Exercise requirements =>
Give again, word for word, every line in the entries below from the line with "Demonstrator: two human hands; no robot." up to and including the line with "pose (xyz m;", and no other line.

Records provided =>
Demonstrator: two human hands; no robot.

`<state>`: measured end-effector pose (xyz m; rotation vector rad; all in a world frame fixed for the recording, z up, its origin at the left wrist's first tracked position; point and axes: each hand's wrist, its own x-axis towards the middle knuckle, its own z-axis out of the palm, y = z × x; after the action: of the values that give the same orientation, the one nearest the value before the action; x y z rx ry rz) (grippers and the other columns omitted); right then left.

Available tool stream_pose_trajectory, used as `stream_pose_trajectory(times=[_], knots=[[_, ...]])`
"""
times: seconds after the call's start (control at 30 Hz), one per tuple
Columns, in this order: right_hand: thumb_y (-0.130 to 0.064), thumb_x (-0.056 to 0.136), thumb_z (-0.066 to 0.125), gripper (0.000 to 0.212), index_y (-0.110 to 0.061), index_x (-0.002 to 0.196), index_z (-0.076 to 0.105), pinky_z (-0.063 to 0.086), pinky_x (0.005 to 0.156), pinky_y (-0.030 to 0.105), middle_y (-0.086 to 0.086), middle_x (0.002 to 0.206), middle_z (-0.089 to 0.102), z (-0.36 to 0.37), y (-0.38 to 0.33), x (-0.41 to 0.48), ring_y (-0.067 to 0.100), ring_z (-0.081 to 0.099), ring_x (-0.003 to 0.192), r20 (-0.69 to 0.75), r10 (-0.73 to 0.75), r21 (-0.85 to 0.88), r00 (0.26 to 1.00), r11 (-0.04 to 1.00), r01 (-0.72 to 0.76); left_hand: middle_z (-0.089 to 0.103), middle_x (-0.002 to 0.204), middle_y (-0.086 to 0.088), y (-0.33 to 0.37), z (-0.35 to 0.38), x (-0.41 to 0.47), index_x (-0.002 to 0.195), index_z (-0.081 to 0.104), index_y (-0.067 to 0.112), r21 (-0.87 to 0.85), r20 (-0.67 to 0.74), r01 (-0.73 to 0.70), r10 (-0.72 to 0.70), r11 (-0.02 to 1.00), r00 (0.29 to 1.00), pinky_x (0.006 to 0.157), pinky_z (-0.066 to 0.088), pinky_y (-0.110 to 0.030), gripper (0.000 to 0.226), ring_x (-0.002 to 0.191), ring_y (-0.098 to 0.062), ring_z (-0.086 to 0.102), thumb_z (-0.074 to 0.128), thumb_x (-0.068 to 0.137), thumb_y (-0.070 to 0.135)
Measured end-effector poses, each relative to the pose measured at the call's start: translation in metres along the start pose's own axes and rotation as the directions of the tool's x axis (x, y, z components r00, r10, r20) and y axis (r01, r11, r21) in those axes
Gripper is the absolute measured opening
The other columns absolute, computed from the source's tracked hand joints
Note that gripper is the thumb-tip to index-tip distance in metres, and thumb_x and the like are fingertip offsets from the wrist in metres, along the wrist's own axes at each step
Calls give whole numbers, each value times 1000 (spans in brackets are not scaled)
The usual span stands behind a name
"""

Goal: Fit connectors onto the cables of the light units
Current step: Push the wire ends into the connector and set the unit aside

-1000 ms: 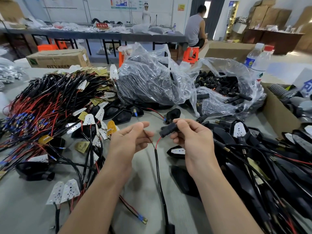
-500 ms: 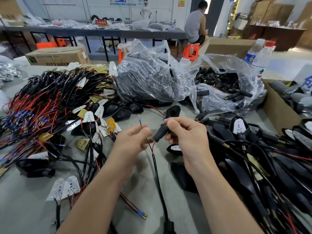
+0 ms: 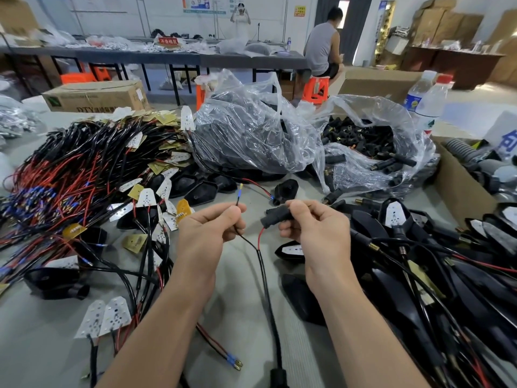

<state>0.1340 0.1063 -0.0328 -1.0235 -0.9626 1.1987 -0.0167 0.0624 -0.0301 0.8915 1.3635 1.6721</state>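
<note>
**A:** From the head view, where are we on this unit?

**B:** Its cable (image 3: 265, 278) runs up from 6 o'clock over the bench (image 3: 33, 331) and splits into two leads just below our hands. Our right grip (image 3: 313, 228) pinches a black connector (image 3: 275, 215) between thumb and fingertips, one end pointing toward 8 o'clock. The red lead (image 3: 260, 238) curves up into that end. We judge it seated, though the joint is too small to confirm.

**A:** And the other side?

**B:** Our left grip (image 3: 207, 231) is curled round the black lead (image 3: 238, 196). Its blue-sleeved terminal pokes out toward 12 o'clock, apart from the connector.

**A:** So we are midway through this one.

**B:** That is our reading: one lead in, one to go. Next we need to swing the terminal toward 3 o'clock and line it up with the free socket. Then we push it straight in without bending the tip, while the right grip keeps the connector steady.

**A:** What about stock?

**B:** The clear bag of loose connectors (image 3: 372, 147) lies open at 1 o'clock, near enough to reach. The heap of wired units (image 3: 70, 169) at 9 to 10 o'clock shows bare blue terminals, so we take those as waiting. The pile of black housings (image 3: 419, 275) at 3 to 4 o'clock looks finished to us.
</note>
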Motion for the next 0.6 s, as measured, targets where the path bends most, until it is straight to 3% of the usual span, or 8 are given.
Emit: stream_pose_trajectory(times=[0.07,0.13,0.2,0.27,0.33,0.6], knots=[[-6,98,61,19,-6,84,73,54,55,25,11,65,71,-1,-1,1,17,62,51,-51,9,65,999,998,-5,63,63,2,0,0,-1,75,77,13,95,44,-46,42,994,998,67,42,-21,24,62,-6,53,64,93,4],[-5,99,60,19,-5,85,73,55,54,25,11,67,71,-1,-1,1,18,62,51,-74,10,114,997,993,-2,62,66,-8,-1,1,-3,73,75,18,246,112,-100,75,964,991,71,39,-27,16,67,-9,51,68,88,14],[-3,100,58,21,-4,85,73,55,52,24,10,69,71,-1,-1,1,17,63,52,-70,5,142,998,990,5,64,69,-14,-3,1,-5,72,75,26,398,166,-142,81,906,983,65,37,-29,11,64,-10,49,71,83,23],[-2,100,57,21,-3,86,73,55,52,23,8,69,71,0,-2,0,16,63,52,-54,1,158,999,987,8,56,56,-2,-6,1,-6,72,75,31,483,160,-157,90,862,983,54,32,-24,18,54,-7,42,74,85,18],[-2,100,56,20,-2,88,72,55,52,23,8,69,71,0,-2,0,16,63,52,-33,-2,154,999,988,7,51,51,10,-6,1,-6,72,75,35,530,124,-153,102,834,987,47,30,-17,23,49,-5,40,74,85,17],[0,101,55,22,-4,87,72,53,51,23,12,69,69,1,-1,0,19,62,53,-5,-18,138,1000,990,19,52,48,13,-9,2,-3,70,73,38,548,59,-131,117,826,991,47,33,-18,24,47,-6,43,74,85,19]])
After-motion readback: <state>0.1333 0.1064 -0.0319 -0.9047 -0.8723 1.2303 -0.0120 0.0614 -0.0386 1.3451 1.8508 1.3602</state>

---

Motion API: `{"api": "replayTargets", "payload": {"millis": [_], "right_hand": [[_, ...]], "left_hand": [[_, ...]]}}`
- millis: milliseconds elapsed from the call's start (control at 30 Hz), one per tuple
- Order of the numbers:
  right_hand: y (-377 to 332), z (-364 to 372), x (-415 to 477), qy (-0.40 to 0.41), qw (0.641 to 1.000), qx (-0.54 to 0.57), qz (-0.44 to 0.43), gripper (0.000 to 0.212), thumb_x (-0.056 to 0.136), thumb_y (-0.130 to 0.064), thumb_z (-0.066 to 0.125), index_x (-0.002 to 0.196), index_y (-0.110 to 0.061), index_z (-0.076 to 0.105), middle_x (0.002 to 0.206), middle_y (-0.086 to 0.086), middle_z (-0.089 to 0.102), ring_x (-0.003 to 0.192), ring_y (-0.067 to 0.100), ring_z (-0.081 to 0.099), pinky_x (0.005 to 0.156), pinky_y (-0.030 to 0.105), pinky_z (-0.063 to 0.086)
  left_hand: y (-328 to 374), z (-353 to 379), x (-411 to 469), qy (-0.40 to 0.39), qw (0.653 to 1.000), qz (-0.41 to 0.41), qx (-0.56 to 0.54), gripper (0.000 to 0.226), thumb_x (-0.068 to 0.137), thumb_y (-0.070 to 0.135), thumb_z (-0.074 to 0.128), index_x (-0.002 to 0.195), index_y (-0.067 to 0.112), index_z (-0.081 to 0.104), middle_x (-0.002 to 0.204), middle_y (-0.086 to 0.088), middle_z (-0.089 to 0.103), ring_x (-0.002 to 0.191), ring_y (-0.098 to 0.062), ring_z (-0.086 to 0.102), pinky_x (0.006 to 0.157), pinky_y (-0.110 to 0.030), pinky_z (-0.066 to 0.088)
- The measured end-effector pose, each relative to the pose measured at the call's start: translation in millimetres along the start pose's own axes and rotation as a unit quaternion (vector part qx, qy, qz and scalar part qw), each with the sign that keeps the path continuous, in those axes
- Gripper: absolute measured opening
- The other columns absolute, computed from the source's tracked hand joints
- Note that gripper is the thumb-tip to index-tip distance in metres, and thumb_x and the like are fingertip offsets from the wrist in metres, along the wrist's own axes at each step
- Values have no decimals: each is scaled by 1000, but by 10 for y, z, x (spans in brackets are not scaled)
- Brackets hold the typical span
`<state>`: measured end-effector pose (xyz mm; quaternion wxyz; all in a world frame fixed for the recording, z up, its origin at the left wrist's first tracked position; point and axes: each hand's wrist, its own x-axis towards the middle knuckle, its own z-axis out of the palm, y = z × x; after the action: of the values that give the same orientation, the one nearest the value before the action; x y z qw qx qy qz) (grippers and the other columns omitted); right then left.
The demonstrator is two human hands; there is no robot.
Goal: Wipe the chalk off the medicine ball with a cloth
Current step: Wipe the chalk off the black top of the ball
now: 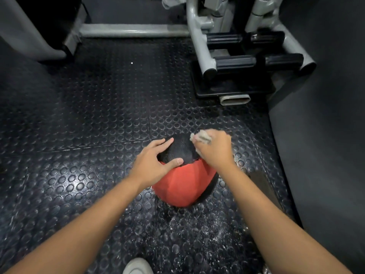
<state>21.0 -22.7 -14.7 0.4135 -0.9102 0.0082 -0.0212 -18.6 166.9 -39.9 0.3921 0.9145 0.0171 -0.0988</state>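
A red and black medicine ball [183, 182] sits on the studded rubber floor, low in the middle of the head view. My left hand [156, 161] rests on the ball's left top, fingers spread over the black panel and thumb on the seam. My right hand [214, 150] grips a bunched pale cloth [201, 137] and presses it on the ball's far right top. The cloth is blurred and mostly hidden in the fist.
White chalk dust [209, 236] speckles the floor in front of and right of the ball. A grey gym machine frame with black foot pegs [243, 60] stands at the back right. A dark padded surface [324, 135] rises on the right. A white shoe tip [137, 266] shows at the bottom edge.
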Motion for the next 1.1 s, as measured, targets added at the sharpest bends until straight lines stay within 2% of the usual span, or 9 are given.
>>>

Exercise response =>
Demonstrator: two human hands; no robot.

`<state>`: measured end-effector pose (xyz m; rotation vector rad; all in a world frame fixed for the recording, z up, its origin at the left wrist's first tracked position; point and axes: each hand's wrist, its own x-axis towards the middle knuckle, its own z-axis out of the palm, y = z × x; after the action: of the values that give the same orientation, the one nearest the value before the action; x y z rx ry rz) (grippers and the other columns omitted); right then left.

Nothing further is needed for this exercise.